Problem:
I’d like to optimize the deployment of the content-app, without overloading the system
Expected outcome:
Better understanding of the resource requirements of the content app and recommendations how to scale it
Pulpcore version:
3.21.5
Pulp plugins installed and their versions:
- rpm 3.18.11
- file 1.11.1
- container 2.14.3
- certguard 1.5.5
- ansible 0.15.0
Operating system - distribution and version:
RHEL 8.8
Other relevant data:
Hi!
We’re running Pulpcore 3.21 as part of a Katello 4.7 deployment, which is mostly used to sync RHEL and CentOS RPM repositories and serve them to clients (no containers, no ansible, but a few files are present).
The machine has 16 cores and 32GB RAM, and has been struggling with the API memory leak, which prompted me to also look at the content app. (No need to worry, I don’t think the content app leaks memory, but I still would like to better understand how it uses it).
The content app gets configured with 17(!) workers on that box by the installer:
The number is based on the Gunicorn docs, which recommend 2×CPU+1
while at the same time saying that 4-12 should be enough in most cases.

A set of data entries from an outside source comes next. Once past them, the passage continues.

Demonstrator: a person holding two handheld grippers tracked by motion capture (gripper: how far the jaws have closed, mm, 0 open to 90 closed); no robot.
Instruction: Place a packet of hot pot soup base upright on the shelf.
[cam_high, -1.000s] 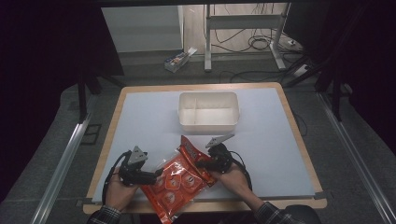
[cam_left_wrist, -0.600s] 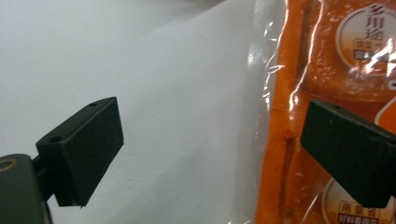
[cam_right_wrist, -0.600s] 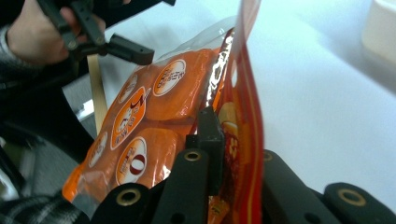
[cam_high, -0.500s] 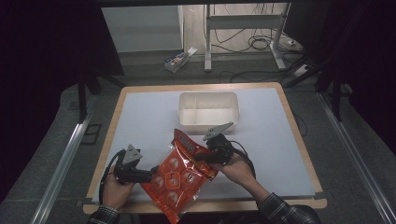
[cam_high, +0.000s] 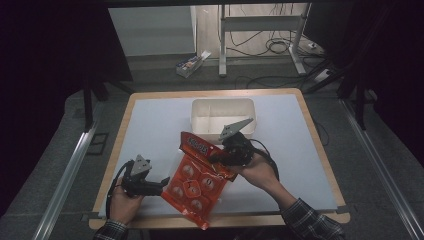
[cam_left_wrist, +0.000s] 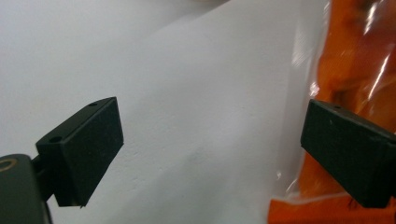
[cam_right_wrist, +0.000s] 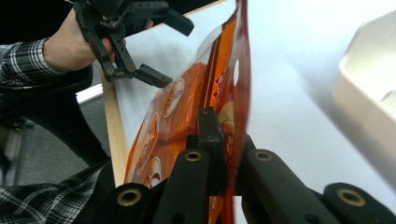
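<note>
An orange snack bag (cam_high: 194, 184) hangs tilted over the table's near edge, its top end lifted toward the bin. My right gripper (cam_high: 219, 157) is shut on the bag's upper right edge; in the right gripper view the jaws (cam_right_wrist: 223, 140) pinch the thin film of the bag (cam_right_wrist: 187, 107). My left gripper (cam_high: 163, 184) rests low at the bag's left side, open. In the left gripper view its jaws stand wide (cam_left_wrist: 212, 149) over bare white table, with the bag (cam_left_wrist: 355, 60) behind the right jaw. The left gripper (cam_right_wrist: 168, 49) also shows open in the right gripper view.
A white rectangular bin (cam_high: 223, 117) with a divider stands at the back middle of the white table (cam_high: 150, 125), just beyond my right hand; its wall (cam_right_wrist: 369, 88) shows at right. The wooden table edge (cam_right_wrist: 114, 135) runs close below the bag.
My right gripper has risen with the bag, which now hangs steeper and higher over the table. The left gripper has stayed in place beside it.
</note>
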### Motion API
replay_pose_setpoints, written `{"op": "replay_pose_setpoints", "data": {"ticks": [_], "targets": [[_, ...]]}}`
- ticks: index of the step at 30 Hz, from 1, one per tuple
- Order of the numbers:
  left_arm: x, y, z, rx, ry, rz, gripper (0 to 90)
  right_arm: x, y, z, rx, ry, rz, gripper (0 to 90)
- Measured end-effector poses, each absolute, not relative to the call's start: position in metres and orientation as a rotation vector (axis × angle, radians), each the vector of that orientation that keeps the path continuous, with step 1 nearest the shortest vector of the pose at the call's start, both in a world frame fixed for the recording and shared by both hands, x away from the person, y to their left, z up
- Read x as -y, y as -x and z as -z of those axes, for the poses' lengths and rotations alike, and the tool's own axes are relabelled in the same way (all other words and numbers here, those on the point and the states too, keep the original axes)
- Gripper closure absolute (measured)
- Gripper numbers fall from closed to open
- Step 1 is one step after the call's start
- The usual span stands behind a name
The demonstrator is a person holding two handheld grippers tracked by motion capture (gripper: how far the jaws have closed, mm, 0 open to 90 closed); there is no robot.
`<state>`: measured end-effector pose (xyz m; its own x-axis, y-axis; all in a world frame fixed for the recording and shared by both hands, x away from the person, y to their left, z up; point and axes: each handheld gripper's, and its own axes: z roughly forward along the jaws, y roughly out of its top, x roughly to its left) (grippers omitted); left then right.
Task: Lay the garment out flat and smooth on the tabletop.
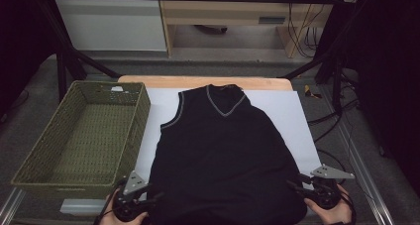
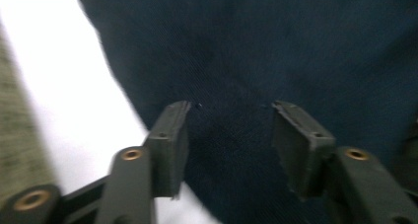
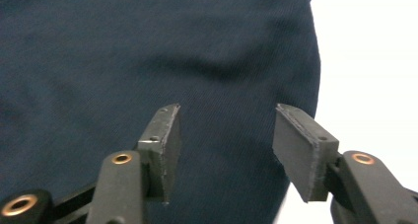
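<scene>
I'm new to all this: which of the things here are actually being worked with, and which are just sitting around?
In use:
- black vest, flat on the white sheet
- left gripper, open
- right gripper, open

Just about:
- green woven basket, beside the vest
- cables behind the table

Left gripper: black body, rounded at the grip; grey three-cornered plate on top, dotted with small dark holes; thin black cable trailing from the base. In the left gripper view, two matte black arms, each with a brass-coloured rivet, end in flat rectangular dark grey pads with worn edges and a small screw hole.

Right gripper: same black build, grey plate, black cable. Right gripper view: identical arms, brass rivets, slab-like grey pads.
</scene>
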<state>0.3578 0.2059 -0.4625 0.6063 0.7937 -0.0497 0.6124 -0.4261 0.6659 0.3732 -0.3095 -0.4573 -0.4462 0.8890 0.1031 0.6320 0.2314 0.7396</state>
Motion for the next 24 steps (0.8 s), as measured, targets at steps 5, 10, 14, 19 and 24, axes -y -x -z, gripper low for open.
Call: {"op": "replay_pose_setpoints", "data": {"ticks": [5,10,14,19,24], "targets": [[-0.202,-0.370,0.473,-1.102,-2.173,-0.419,39.6,0.306,-0.404,0.463,-2.130,-1.378,-1.035,43.1],[-0.200,-0.381,0.471,-1.045,-2.088,-0.344,38.2,0.305,-0.433,0.462,-2.102,-1.376,-1.049,43.3],[-0.191,-0.395,0.466,-0.973,-2.045,-0.302,30.3,0.305,-0.453,0.455,-2.070,-1.369,-1.085,43.3],[-0.175,-0.412,0.463,-0.905,-2.053,-0.292,18.4,0.304,-0.481,0.445,-2.051,-1.371,-1.135,42.1],[-0.165,-0.428,0.465,-0.891,-2.056,-0.277,9.8,0.298,-0.517,0.448,-2.046,-1.394,-1.146,42.4]]}}
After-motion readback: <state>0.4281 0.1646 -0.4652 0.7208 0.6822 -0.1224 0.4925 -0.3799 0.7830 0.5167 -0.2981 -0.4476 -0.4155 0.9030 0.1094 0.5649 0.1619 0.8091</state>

I’ve been watching the memory usage of that setup in the recent days, and seen it peaking at roughly 4.25GB (= 250MB per worker). When looking closer at the usage changes and correlating them with logs, it seems that when the app serves many RPMs “at the same time” (think of a downstream consumer downloading many packages) the memory usage spikes up, while it falls down when many repodata files are transferred.
With that observation in mind, I came to the following questions:
- Should that setup run with fewer wokers? My gut feeling is to half the number and see how it works out?
- Should we apply the same “max requests” recycling as we do with API workers? Probably at different limits then (max 500, jitter 50?)…
- The grow/shrink timing above hints that the memory is “recycled” when a new (smaller) file is served and not when the big file finished transferring. Can we improve this behaviour?